_Data_

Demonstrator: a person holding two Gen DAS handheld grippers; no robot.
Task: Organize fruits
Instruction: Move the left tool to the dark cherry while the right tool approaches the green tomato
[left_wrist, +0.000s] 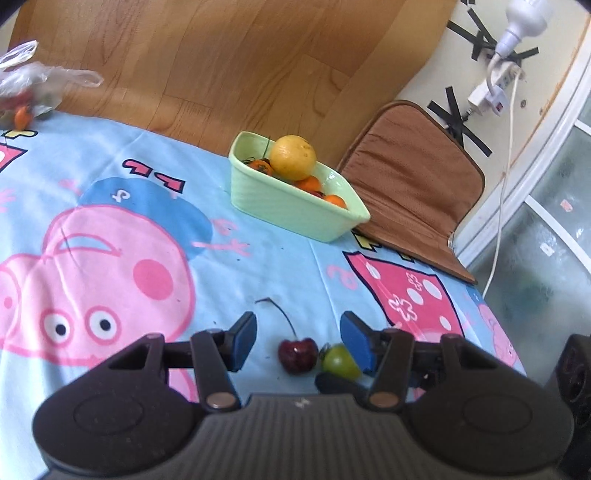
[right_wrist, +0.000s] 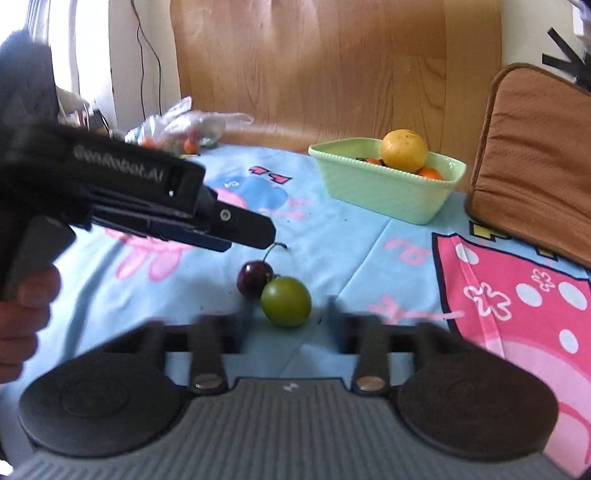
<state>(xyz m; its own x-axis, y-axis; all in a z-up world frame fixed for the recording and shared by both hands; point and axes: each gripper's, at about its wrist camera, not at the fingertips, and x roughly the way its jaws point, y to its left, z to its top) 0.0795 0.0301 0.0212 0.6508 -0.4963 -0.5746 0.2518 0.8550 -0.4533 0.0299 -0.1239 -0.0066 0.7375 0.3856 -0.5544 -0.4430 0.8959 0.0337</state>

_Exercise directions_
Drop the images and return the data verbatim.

_Result_
Demonstrator: a person holding two Gen DAS handheld grippers; no robot.
Task: Organize fruits
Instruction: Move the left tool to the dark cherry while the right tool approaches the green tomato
[left_wrist, +0.000s] 
[right_wrist, +0.000s] 
<state>(xyz m; its own x-axis, y-axis; all in a z-up world frame fixed for the recording and shared by both hands; point and axes: each gripper's, at about its wrist camera, not at the fingertips, and x roughly the way its jaws point, y to its left, z to its top) 0.0795 0.0301 0.0212 0.6508 -0.4963 -0.5746 0.2518 0.8550 -0.4533 0.0299 -0.1239 -0.0066 0.7375 0.3856 -0.5544 -0.4430 0.8959 0.0337</state>

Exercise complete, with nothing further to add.